Work request
This exercise calls for the line with "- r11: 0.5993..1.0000", the line with "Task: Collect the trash", and all lines between them in the material below, output exactly and with no other lines.

Data provided
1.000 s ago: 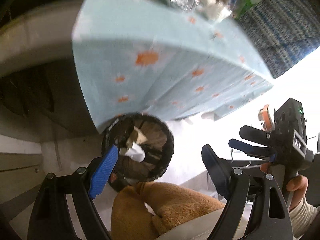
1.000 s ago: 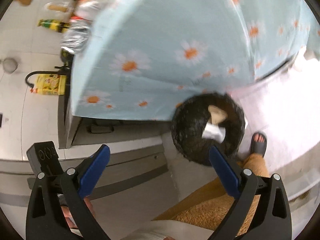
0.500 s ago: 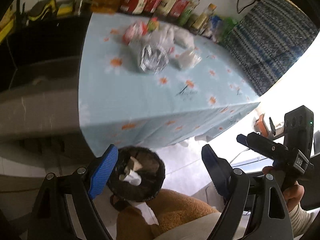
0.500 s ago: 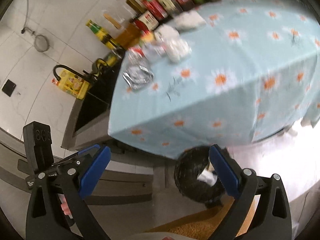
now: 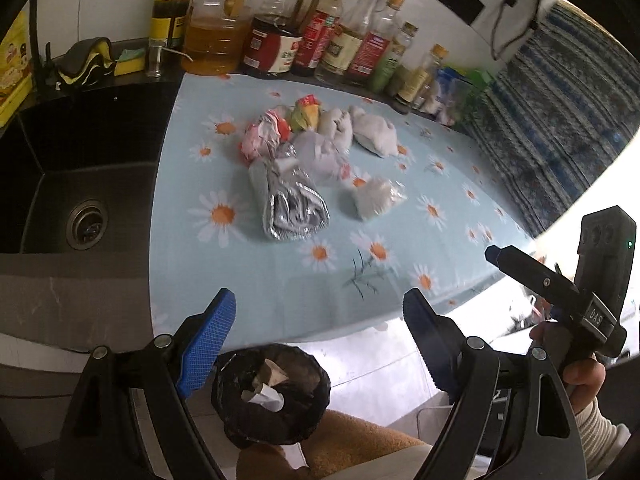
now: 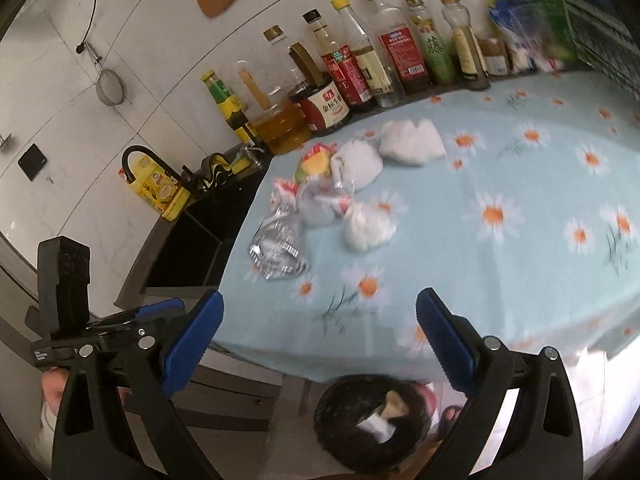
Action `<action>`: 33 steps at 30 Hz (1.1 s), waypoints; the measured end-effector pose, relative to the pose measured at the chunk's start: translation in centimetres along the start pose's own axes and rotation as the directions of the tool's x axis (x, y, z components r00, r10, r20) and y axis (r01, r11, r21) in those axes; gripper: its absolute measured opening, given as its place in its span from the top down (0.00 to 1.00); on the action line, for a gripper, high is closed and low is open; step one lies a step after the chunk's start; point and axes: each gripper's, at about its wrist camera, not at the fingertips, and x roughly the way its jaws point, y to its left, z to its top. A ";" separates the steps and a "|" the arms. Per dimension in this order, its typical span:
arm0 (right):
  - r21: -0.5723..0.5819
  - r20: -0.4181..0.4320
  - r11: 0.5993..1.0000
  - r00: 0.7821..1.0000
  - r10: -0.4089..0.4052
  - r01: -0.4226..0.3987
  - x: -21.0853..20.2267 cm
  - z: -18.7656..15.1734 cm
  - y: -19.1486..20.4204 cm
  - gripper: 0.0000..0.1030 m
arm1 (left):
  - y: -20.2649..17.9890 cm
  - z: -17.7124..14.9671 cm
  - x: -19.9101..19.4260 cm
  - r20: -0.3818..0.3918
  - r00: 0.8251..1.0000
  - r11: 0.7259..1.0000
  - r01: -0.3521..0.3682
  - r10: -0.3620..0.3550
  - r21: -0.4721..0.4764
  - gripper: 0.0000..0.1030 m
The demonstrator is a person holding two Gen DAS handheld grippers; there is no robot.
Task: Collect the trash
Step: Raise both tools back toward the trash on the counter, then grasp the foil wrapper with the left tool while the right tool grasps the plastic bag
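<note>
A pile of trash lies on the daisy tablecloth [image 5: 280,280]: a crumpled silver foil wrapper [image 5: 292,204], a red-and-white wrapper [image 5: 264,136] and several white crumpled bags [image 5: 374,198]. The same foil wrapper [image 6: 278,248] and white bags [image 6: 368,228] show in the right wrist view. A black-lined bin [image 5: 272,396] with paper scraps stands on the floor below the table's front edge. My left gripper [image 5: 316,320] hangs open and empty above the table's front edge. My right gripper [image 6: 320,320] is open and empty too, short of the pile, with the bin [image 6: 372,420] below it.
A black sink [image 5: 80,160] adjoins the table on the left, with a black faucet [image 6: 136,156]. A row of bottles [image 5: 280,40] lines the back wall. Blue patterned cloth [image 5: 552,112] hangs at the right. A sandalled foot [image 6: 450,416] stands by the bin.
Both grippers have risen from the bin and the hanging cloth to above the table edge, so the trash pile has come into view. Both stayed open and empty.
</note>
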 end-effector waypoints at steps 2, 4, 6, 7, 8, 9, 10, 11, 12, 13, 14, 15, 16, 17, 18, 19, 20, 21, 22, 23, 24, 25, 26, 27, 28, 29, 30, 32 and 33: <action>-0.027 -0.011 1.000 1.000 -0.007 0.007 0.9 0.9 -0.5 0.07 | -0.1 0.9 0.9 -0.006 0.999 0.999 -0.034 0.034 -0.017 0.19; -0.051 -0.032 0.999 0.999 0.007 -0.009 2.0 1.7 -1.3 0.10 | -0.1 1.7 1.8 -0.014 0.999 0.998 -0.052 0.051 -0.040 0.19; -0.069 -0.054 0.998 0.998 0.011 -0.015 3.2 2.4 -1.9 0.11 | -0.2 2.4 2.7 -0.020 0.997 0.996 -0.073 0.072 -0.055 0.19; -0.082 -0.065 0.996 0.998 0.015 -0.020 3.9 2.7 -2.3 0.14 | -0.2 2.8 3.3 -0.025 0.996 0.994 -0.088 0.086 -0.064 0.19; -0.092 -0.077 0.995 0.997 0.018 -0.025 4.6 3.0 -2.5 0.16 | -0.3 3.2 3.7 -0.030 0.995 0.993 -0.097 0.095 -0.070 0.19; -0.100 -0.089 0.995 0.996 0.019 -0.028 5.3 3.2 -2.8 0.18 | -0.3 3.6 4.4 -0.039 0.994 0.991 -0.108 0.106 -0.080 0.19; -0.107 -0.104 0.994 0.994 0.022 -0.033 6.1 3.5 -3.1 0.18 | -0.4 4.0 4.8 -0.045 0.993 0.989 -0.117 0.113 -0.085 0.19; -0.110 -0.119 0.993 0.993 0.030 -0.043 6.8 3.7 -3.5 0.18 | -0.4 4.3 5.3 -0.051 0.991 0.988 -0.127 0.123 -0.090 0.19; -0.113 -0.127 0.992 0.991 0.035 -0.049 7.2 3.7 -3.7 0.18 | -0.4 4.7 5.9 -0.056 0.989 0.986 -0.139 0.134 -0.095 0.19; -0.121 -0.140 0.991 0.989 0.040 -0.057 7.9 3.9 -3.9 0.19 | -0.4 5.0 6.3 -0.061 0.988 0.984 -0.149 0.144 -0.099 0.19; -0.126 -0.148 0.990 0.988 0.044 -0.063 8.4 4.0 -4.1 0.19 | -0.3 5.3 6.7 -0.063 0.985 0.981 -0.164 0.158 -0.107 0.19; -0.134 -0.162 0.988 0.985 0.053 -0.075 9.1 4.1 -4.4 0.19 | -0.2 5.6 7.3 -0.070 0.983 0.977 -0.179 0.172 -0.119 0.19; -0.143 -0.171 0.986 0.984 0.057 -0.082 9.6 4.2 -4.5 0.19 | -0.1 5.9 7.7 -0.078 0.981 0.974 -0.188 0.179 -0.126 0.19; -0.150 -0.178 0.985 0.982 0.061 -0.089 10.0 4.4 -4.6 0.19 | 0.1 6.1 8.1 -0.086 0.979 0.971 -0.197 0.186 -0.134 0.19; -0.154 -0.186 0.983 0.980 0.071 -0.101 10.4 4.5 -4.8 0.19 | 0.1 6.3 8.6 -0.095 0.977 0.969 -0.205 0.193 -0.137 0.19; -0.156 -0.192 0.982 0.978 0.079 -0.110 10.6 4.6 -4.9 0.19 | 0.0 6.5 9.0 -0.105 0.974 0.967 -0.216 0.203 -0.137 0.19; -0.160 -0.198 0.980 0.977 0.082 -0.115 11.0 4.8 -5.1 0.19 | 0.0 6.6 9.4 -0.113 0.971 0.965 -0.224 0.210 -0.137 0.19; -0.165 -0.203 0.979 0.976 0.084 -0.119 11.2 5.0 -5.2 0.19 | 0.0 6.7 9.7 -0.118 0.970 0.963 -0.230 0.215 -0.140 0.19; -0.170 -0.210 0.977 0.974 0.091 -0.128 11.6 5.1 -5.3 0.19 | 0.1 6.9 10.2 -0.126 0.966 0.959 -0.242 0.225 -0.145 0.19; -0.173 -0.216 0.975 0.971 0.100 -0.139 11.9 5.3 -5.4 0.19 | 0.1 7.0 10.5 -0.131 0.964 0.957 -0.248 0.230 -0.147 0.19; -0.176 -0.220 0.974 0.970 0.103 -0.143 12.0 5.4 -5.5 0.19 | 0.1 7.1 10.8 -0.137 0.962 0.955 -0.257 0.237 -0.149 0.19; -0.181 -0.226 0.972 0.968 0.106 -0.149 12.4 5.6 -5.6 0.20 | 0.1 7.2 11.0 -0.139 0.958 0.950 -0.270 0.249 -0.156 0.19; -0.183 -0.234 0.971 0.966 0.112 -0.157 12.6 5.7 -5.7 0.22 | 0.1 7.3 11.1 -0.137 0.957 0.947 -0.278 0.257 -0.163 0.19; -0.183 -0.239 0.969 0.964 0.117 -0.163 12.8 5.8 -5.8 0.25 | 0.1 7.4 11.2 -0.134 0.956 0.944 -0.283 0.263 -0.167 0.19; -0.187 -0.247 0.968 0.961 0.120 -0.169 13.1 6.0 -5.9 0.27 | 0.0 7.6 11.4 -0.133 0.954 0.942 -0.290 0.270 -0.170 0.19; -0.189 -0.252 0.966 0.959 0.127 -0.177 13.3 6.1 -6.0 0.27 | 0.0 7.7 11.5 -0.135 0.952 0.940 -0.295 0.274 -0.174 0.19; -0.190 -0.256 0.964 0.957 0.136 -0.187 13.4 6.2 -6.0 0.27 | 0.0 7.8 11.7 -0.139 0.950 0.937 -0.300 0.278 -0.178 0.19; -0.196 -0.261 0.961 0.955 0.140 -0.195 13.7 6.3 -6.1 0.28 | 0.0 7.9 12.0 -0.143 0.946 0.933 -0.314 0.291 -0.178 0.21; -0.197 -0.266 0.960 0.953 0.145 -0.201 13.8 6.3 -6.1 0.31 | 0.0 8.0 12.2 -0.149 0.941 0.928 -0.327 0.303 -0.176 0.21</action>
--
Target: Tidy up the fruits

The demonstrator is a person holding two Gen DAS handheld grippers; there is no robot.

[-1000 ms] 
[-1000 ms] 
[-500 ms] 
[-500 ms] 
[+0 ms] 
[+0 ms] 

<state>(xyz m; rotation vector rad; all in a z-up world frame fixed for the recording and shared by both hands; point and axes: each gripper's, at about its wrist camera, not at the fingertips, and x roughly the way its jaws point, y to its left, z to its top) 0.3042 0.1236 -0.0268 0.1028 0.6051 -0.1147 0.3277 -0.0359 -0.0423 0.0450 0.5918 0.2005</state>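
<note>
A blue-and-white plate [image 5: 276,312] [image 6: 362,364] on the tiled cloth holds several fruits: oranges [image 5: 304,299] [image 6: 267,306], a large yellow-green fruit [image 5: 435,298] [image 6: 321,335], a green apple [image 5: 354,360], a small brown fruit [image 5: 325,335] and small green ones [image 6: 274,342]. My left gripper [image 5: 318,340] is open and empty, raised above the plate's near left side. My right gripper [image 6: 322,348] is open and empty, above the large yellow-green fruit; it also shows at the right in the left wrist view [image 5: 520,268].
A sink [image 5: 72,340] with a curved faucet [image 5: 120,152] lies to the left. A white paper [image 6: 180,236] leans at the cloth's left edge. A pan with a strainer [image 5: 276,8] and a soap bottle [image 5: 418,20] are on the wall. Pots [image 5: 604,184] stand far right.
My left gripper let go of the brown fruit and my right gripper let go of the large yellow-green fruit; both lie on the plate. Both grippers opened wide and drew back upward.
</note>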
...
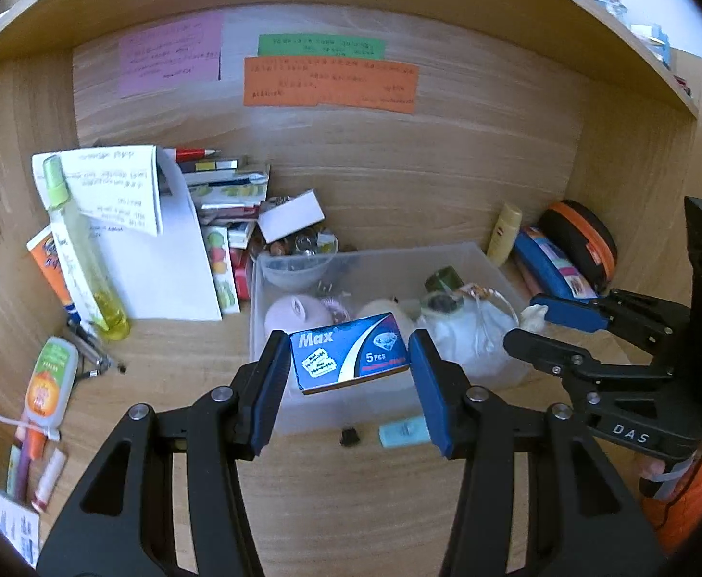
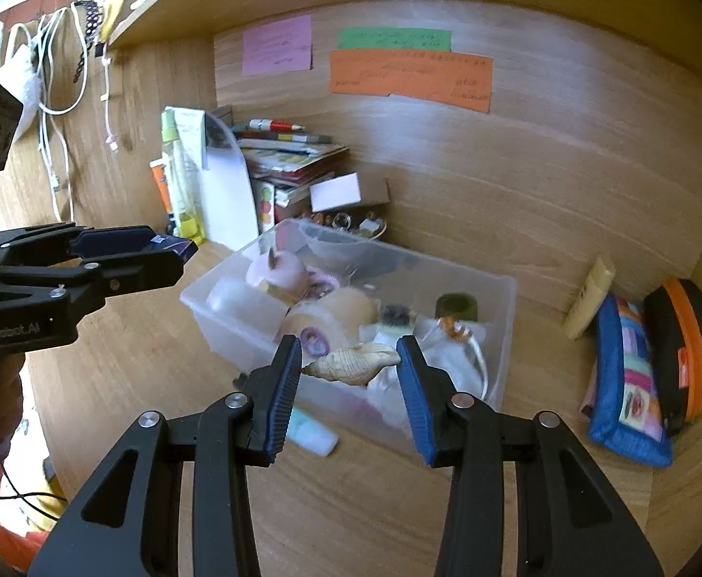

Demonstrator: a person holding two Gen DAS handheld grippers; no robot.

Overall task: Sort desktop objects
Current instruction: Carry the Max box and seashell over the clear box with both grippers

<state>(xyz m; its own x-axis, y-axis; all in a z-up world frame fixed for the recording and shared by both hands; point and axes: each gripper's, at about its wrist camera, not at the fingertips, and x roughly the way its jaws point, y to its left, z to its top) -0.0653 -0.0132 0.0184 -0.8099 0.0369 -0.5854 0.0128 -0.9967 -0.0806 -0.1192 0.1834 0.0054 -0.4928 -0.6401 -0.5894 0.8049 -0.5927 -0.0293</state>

Exercise output
  - r11: 0.5993..1.0000
  - r00: 0.7821..1.0000
  - r10: -0.4089..0.4052
  - r01: -0.4226..0.3987
  - x: -21.0853..20.2267 cm
  - z: -18.7656..15.1734 cm
  - y: -19.1486..20.4204 cm
  - gripper: 0.0000..0.1030 m
arm1 (left):
  - y: -20.2649..17.9890 cm
  - z: -17.7124..14.9671 cm
  - x: -19.9101..19.4260 cm
  - r20: -0.3818..0.3918
  - r00: 0.8251..1.0000
  - r11: 0.7259..1.0000
  - r01: -0.3521..0.3682
  - r10: -0.3620..0.3550
  - r21: -0.4721..0.4764
  - gripper: 0.0000..0.1030 m
The demonstrator is a person holding two Gen DAS handheld grippers; there is no robot.
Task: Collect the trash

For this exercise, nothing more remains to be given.